- **ABOUT THIS TASK**: Nothing but the lines from the start of the entries through the line containing "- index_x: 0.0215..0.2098" should appear in the answer, each given exactly.

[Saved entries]
------------------------------------------------------------
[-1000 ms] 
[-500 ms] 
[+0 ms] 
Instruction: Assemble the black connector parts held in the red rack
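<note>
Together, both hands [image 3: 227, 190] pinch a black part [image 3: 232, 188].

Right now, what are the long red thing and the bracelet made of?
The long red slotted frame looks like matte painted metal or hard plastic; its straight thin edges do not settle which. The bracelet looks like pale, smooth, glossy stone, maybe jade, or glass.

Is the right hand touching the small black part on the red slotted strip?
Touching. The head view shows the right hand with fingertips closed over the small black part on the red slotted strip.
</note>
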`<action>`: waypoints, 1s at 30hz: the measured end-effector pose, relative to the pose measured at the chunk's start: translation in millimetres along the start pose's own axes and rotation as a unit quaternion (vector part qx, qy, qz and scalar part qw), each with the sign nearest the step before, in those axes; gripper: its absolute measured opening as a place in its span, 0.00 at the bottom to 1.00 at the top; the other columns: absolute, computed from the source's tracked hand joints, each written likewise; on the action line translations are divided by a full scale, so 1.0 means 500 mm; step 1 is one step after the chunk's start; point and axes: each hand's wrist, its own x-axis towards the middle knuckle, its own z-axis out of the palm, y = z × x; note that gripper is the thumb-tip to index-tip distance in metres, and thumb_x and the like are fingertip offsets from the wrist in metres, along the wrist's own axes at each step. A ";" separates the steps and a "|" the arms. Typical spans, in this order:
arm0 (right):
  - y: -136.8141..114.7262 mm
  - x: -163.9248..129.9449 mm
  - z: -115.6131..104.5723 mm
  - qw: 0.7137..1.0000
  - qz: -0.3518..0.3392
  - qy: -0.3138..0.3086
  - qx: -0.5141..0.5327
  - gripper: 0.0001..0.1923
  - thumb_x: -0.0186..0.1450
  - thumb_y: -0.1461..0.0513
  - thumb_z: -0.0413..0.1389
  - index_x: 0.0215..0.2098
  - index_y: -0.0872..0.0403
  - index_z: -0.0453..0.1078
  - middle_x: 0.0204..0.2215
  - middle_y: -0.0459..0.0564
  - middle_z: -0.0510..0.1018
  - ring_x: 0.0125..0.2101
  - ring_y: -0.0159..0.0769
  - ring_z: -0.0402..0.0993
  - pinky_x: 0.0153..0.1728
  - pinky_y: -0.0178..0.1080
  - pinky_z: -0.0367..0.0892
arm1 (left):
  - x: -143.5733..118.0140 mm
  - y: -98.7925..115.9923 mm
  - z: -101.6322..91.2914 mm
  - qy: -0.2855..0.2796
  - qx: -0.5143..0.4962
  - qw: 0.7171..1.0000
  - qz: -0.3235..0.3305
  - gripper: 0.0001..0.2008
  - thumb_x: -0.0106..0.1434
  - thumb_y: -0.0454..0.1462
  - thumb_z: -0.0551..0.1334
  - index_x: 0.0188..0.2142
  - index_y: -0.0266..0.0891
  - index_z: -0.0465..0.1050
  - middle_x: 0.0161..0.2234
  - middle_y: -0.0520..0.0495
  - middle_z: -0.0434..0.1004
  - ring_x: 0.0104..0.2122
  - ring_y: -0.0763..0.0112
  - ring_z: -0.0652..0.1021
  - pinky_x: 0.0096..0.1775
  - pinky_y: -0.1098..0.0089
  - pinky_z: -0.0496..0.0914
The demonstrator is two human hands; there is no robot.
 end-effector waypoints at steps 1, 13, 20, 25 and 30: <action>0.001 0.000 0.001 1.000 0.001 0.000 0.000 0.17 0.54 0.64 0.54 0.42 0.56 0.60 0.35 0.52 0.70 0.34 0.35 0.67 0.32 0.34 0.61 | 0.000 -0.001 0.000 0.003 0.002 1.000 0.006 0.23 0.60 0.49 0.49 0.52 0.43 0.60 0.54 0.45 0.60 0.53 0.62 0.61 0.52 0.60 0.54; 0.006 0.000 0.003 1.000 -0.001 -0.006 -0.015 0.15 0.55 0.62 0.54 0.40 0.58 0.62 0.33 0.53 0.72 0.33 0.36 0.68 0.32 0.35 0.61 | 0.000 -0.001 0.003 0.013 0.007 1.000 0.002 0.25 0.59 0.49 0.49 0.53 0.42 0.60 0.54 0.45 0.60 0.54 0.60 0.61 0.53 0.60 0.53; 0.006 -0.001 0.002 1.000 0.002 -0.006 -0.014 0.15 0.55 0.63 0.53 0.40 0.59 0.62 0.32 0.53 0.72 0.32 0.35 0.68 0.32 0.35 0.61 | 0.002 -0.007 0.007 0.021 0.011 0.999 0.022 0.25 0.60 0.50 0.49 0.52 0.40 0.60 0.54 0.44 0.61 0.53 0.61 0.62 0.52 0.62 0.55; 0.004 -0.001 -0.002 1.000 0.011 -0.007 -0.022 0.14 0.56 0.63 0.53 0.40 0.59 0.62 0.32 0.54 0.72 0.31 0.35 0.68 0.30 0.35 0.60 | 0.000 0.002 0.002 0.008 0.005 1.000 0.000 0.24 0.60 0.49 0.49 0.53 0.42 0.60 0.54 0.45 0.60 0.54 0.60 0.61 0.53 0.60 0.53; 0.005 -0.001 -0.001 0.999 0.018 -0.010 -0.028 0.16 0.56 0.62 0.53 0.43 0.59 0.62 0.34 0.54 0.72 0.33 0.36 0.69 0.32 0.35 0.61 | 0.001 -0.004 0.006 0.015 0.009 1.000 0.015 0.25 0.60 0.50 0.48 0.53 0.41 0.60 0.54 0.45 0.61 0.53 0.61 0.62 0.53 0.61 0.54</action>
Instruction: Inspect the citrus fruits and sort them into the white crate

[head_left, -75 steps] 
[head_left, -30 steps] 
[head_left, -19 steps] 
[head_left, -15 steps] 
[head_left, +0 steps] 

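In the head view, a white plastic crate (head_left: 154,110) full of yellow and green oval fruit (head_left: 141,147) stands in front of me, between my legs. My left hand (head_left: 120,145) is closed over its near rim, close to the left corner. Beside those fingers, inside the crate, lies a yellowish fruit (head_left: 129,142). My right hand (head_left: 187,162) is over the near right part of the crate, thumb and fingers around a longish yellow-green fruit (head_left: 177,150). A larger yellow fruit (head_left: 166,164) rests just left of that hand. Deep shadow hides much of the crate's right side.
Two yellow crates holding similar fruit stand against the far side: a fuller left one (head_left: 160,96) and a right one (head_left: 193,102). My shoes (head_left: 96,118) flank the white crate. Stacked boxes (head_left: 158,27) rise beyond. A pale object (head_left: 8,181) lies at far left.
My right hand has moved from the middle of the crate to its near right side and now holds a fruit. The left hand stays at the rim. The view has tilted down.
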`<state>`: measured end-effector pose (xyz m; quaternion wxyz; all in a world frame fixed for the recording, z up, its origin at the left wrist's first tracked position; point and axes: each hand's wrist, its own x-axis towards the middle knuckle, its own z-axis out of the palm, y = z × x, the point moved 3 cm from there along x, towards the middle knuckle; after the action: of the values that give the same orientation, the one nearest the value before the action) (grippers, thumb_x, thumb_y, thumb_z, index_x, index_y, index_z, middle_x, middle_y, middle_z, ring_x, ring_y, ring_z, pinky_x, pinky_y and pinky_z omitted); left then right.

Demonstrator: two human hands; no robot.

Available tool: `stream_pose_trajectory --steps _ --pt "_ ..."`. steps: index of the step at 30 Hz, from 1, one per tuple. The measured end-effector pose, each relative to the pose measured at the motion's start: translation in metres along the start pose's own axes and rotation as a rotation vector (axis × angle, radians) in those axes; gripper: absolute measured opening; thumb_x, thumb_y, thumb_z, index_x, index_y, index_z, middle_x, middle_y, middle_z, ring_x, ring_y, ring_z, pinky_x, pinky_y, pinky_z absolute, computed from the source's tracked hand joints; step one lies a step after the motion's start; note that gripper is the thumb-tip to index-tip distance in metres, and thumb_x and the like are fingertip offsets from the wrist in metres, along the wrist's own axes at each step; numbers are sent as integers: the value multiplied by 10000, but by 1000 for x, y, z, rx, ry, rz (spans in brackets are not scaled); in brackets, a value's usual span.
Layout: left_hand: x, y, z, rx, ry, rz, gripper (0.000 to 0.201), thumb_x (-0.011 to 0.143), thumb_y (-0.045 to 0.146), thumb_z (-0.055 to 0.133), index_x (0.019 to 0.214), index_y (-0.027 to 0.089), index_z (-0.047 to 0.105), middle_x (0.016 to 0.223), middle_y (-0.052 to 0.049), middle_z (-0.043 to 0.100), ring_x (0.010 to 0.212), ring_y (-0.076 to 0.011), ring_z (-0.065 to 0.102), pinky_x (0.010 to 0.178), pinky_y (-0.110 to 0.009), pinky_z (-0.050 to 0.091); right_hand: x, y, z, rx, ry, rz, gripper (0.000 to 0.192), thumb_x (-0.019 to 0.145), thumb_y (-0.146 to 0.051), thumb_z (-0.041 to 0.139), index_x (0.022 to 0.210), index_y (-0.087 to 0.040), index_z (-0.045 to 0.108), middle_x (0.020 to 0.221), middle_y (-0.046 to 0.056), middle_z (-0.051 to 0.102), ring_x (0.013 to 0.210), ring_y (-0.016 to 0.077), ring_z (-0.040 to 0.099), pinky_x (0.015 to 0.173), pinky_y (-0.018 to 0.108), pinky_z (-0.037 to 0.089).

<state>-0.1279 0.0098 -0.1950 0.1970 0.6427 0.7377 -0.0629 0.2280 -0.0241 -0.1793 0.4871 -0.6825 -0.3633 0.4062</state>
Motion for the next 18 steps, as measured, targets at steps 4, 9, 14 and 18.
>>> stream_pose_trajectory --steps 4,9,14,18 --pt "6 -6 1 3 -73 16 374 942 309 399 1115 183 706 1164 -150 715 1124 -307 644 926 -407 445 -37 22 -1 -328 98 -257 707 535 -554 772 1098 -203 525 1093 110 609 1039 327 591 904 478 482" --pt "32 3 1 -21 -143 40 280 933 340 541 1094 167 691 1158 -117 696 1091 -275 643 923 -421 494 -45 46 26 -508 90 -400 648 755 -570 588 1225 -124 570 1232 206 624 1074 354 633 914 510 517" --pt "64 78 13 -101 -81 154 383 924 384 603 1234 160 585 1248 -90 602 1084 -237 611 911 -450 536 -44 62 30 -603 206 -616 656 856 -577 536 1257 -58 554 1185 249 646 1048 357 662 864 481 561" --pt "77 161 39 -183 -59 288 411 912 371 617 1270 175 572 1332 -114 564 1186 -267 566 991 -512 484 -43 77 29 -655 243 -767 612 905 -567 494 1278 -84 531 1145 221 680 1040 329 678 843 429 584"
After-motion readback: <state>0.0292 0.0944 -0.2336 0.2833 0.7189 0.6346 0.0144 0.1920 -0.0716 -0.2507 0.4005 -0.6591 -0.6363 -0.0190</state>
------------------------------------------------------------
- **ANSWER SPACE**:
[-1000 ms] 
[-500 ms] 
[+0 ms] 
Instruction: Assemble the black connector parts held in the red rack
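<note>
Together, both hands [image 3: 227, 190] pinch a black part [image 3: 232, 188].

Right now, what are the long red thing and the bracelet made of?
The long red slotted frame looks like matte painted metal or hard plastic; its straight thin edges do not settle which. The bracelet looks like pale, smooth, glossy stone, maybe jade, or glass.

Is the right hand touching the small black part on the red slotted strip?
Touching. The head view shows the right hand with fingertips closed over the small black part on the red slotted strip.
</note>
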`<action>`: waypoints, 1s at 30hz: the measured end-effector pose, relative to the pose measured at the chunk's start: translation in millimetres along the start pose's own axes and rotation as a unit quaternion (vector part qx, qy, qz and scalar part qw), each with the sign nearest the step before, in those axes; gripper: its absolute measured opening as a place in its span, 0.00 at the bottom to 1.00 at the top; the other columns: absolute, computed from the source's tracked hand joints, each written likewise; on the action line translations are divided by a full scale, so 1.0 means 500 mm; step 1 is one step after the chunk's start; point and axes: each hand's wrist, its own x-axis towards the middle knuckle, its own z-axis out of the palm, y = z × x; note that gripper is the thumb-tip to index-tip distance in metres, and thumb_x and the like are fingertip offsets from the wrist in metres, along the wrist's own axes at each step. A ";" separates the steps and a "|" the arms. Typical spans, in this order:
arm0 (right):
  - y: -136.8141..114.7262 mm
  - x: -163.9248..129.9449 mm
  - z: -115.6131..104.5723 mm
  - qw: 0.7137..1.0000
  - qz: -0.3518..0.3392
  - qy: -0.3138..0.3086
  - qx: -0.5141..0.5327
  - gripper: 0.0001..0.1923
  - thumb_x: -0.0186..0.1450
  - thumb_y: -0.1461..0.0513
  - thumb_z: -0.0413..0.1389
  - index_x: 0.0215..0.2098

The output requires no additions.